Release v2.7.0 - CachedGISTEmbedLoss, easy Matryoshka inference & evaluation, CrossEncoder, Intel Gaudi2 · UKPLab/sentence-transformers

This release introduces a new promising loss function, easier inference for Matryoshka models, new functionality for CrossEncoders and Inference on Intel Gaudi2, along much more.

Install this version with

pip install sentence-transformers==2.7.0

New loss function: CachedGISTEmbedLoss (#2592)

For a number of years, MultipleNegativesRankingLoss (also known as SimCSE, InfoNCE, in-batch negatives loss) has been the state of the art in embedding model training. Notably, this loss function performs better with a larger batch size.

Recently, various improvements have been introduced:

CachedMultipleNegativesRankingLoss was introduced, which allows you to pick much higher batch sizes (e.g. 65536) with constant memory.
GISTEmbedLoss takes a guide model to guide the in-batch negative sample selection. This prevents false negatives, resulting in a stronger training signal.

Now, @JacksonCakes has combined these two approaches to produce the best of both worlds: CachedGISTEmbedLoss. This loss function allows for high batch sizes with constant memory usage, while also using a guide model to assist with the in-batch negative sample selection.

As can be seen in our Loss Overview, this model should be used with (anchor, positive) pairs or (anchor, positive, negative) triplets, much like MultipleNegativesRankingLoss, CachedMultipleNegativesRankingLoss, and GISTEmbedLoss. In short, any example using those loss functions can be updated to use CachedGISTEmbedLoss! Feel free to experiment, e.g. with this training script.

Automatic Matryoshka model truncation (#2573)

Sentence Transformers v2.4.0 introduced Matryoshka models: models whose embeddings are still useful after truncation. Since then, many useful Matryoshka models have been trained.
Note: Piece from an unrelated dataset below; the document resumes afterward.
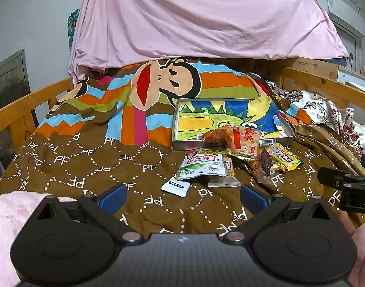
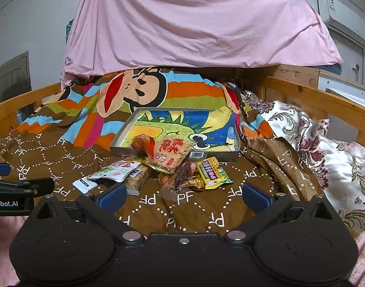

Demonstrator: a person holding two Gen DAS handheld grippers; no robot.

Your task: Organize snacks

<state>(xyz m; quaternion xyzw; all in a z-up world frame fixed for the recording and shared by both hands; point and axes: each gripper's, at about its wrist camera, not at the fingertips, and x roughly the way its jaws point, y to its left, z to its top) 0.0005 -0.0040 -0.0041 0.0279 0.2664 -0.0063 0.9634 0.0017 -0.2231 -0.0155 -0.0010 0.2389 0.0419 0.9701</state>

As of this release, the truncation for these Matryoshka embedding models can be done automatically via a new truncate_dim constructor argument:

from sentence_transformers import SentenceTransformer
from sentence_transformers.util import cos_sim

matryoshka_dim = 64
model = SentenceTransformer("nomic-ai/nomic-embed-text-v1.5", trust_remote_code=True, truncate_dim=matryoshka_dim)

embeddings = model.encode(
    [
        "search_query: What is TSNE?",
        "search_document: t-distributed stochastic neighbor embedding (t-SNE) is a statistical method for visualizing high-dimensional data by giving each datapoint a location in a two or three-dimensional map.",
        "search_document: Amelia Mary Earhart was an American aviation pioneer and writer.",
    ]
)
print(embeddings.shape)
# => [3, 64]

similarities = cos_sim(embeddings[0], embeddings[1:])
# => tensor([[0.7839, 0.4933]])

Extra information:

Model truncation in all evaluators (#2582)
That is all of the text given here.